§ WHAT YOU NEED TO DO
Print the lines in the listing below that fall between the line with "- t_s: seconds" and the line with "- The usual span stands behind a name", those two lines included, exactly as they stand and with nothing else.

§ PROVIDED INFORMATION
--- --- ---

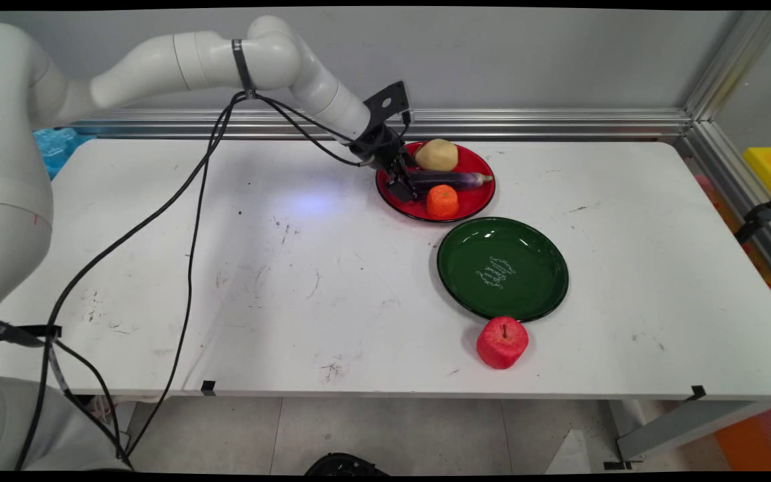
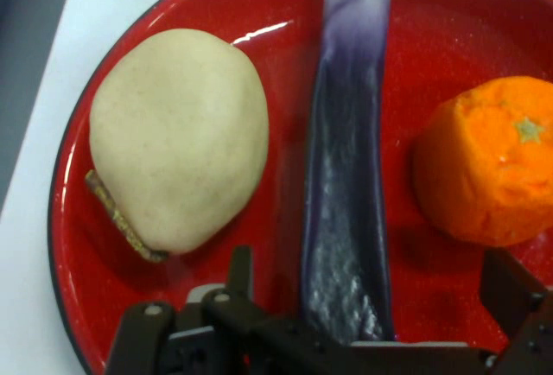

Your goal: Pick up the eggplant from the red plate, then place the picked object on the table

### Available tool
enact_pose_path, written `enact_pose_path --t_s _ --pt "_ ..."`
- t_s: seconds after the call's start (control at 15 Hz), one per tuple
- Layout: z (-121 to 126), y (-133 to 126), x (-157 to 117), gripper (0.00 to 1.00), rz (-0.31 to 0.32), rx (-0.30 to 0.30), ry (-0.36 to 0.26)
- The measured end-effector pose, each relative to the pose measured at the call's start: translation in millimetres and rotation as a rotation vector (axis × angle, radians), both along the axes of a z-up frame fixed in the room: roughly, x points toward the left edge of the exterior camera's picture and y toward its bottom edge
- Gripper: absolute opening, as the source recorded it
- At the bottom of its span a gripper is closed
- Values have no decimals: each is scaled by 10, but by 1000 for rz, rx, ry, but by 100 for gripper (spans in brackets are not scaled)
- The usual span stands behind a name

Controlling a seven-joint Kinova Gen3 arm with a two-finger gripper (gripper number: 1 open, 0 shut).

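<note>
Eggplant (image 2: 346, 193) on the red plate (image 1: 476, 201), far side of the table (image 1: 225, 268).
My claw (image 1: 404, 186) is spread open astride its dark left end, one finger (image 2: 235, 276) each side, neither clearly touching. On this plate a pale pear (image 1: 436, 154) lies far of it and an orange (image 1: 442, 201) near; nearer still sit a green plate (image 1: 502, 269) and an apple (image 1: 502, 342).

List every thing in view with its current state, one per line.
gripper: open, fingers either side of the eggplant's near end, down at the red plate
eggplant: lying flat on the red plate, between pear and orange
pear: on its side on the red plate
orange: on the red plate, stem end up
red plate: holds three items
green plate: empty
apple: upright on the table, beside the green plate
</note>
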State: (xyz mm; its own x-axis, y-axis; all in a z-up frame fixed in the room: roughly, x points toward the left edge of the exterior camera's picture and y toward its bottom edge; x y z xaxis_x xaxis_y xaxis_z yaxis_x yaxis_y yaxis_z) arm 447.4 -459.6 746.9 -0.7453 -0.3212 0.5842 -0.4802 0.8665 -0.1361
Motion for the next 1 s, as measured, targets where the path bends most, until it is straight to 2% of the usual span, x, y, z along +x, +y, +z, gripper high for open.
enact_pose_path --t_s 0.07,0.13,0.67,1.0 --pt "-13 -12 -1 100 1 0 3" --pt "-20 -18 0 0 2 -1 5" --pt "-66 -74 -8 0 4 0 10" --pt "-6 -68 -33 0 6 -6 8"
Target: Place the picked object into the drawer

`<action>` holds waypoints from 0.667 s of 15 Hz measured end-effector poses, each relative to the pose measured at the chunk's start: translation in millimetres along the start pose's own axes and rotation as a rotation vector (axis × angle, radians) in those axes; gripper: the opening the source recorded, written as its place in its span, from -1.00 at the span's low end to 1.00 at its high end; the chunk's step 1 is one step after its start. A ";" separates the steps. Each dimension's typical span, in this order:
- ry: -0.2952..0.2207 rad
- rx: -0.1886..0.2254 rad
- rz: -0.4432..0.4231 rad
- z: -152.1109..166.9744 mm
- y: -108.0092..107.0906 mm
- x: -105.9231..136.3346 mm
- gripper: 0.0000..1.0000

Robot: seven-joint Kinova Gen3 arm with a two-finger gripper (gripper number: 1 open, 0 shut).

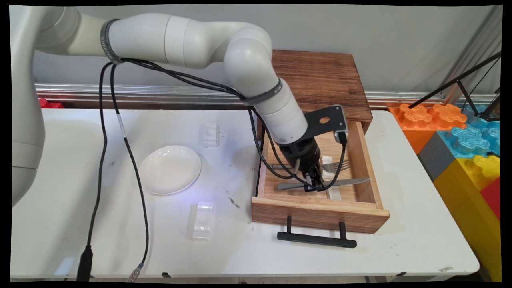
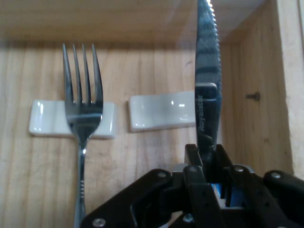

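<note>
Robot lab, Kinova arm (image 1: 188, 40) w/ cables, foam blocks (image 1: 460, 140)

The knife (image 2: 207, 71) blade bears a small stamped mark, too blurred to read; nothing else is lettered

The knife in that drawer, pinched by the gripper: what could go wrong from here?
The gripper pinches the knife by its narrow handle, so the long serrated blade could swivel or slip out. The blade runs close to the drawer side wall and might catch there. The fork, lying on a white rest just beside the knife, could get nudged. A second white rest lies under the knife and might shift too.
</note>
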 end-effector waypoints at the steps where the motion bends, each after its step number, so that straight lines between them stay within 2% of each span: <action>1: -0.003 -0.005 -0.011 2.9 -0.4 -1.6 -1.00; 10: -0.027 -0.022 -0.080 18.2 -5.9 -12.8 -1.00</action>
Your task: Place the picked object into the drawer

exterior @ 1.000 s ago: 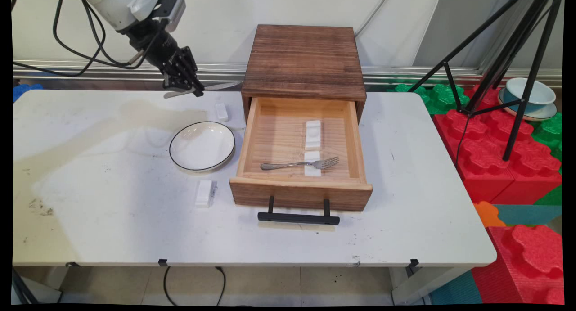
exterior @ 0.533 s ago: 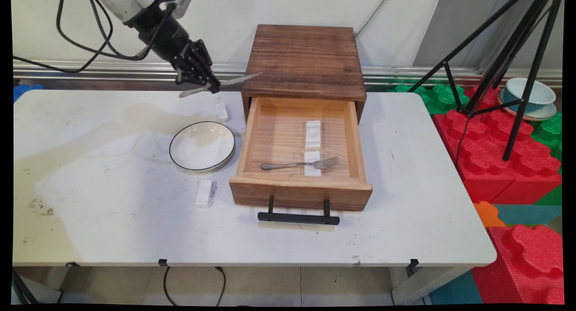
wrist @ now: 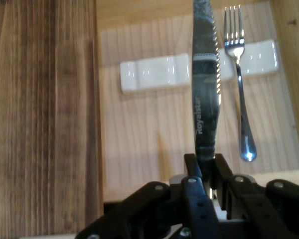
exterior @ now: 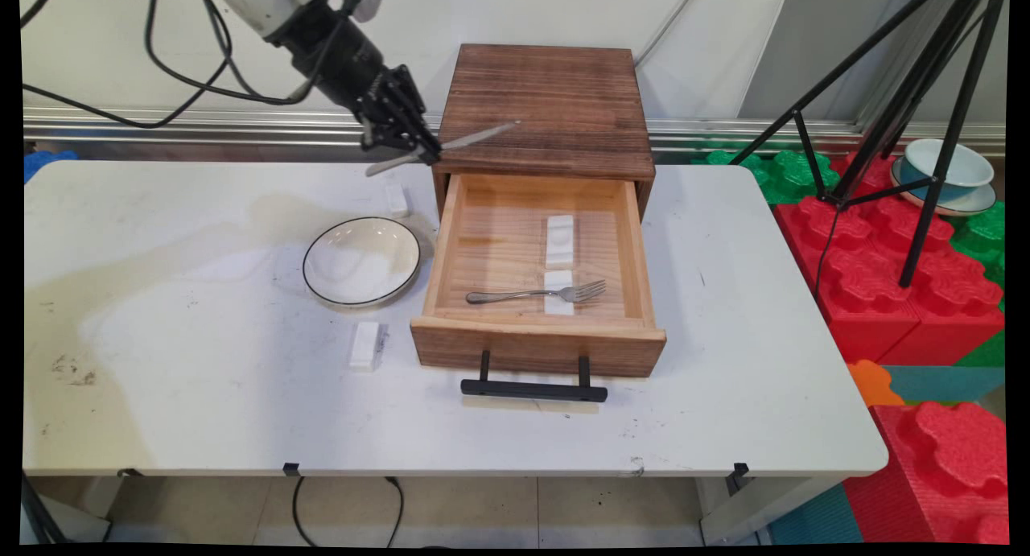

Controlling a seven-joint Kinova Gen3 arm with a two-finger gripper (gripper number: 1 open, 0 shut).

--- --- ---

§ WRITTEN ANSWER
- t_s: seconds after the call's start (control at 15 Hz), one per tuple
- Layout: z (-121 to 126), y (-133 to 126), x (-157 to 117), gripper (0.00 to 1.00), rz (-0.31 to 0.32), rx (-0.30 to 0.30), ry (-0.36 to 0.26)
- The measured end-effector pose, each relative to the pose measured at the call's start: translation in millimetres and rotation as a rotation vector (axis × angle, radians), both along the axes of a z-up frame fixed in the room: roughly, x points toward the left edge of the exterior camera's picture and y toward its bottom edge
- Gripper: absolute opening, as the source recorded it
- At the bottom of its span a gripper is closed
- Values have no decimals: each is scaled by 10, but by 1000 for rz, rx, ry, but by 100 for gripper (spans in brackets are not scaled)
- The usual span stands behind a name

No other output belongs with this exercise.